Ditjen Dukcapil Ingatkan Penyusunan Regulasi Mampu Antisipasi Dinamika Masa Depan

Ditjen Dukcapil Ingatkan Penyusunan Regulasi Mampu Antisipasi Dinamika Masa Depan





 

Jakarta - Ditjen Dukcapil Kementerian Dalam Negeri senantiasa berupaya menyesuaikan regulasi seiring tuntutan dan perkembangan zaman.
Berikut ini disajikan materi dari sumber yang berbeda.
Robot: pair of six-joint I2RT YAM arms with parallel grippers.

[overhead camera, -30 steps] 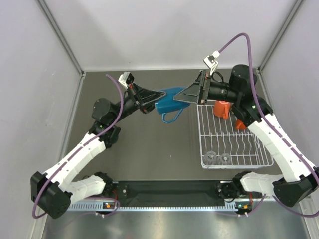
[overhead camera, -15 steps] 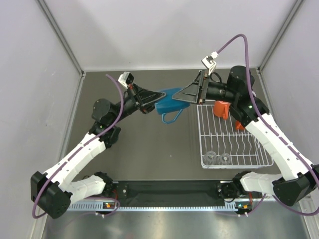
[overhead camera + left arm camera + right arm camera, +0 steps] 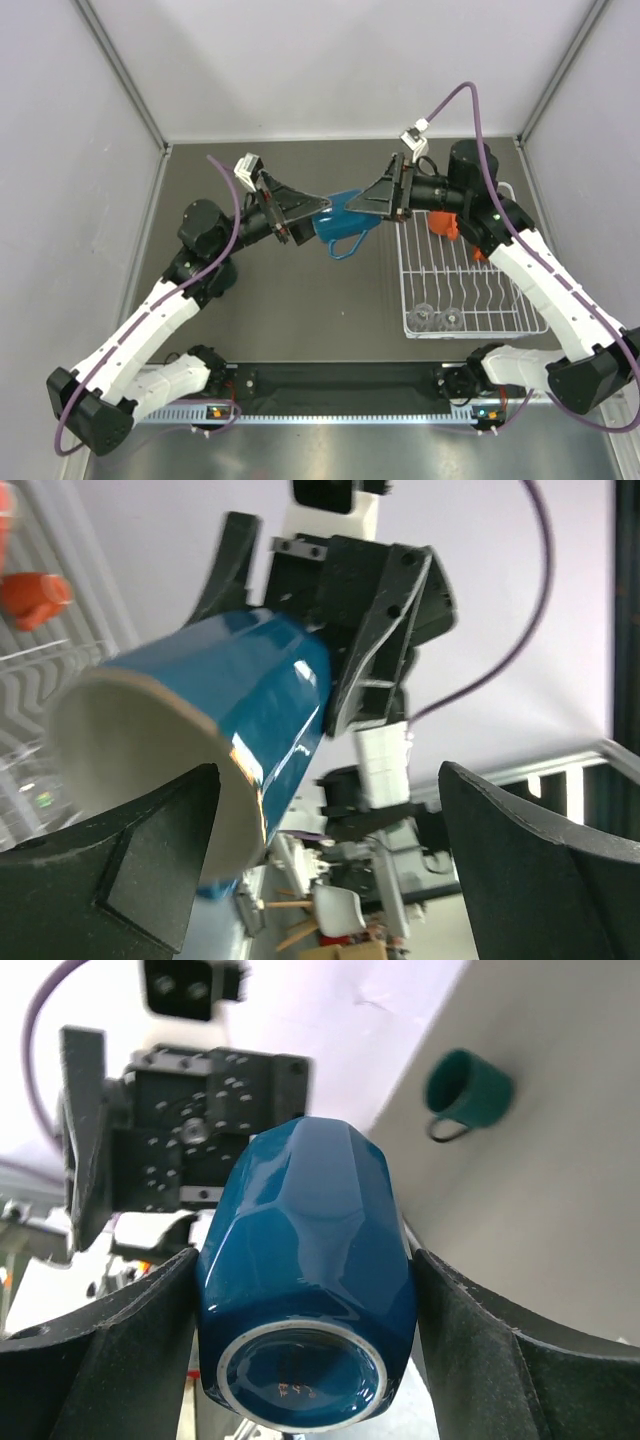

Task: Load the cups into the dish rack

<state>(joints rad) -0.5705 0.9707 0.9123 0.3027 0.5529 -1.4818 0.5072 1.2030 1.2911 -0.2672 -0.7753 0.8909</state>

Baru saja Permendagri No. 102 Tahun 2019 tentang Pemberian Hak Akses dan Pemanfaatan Data Kependudukan diubah menjadi Permendagri No. 17 Tahun 2023.

Kali ini Permendagri No. 108 Tahun 2019 dan tentang Peraturan Pelaksanaan Perpres No. 96 Tahun 2018 tentang Persyaratan dan Tata Cara Pendaftaran Penduduk dan Pencatatan Sipil dianggap sudah ketinggalan sehingga perlu direvisi. Begitu juga dengan Permendagri No. 109 Tahun 2019 tentang Formulir dan Buku yang Digunakan Dalam Administrasi Kependudukan

"Kita menginginkan revisi Permendagri 109 Tahun 2019 agar semakin baik mengantisipasi pelayanan administrasi kependudukan di masa depan. Demikian pula, UU Adminduk No.24 Tahun 2013 sudah perlu direvisi. Dukcapil harus mulai menyelaraskan regulasi agar bisa men-support secara baik, antara lain Sistem Pemerintahan Berbasis Elektronik," kata Dirjen Dukcapil Teguh Setyabudi saat memberi arahan pada Focus Group Discussion Asistensi Penyelesaian Permasalahan Perubahan Status Anak, bertema "Penyusunan Permendagri tentang Kebijakan Buku dan Formulir yang Digunakan untuk Dafdukcapil", di Jakarta, Kamis (16/11/2023).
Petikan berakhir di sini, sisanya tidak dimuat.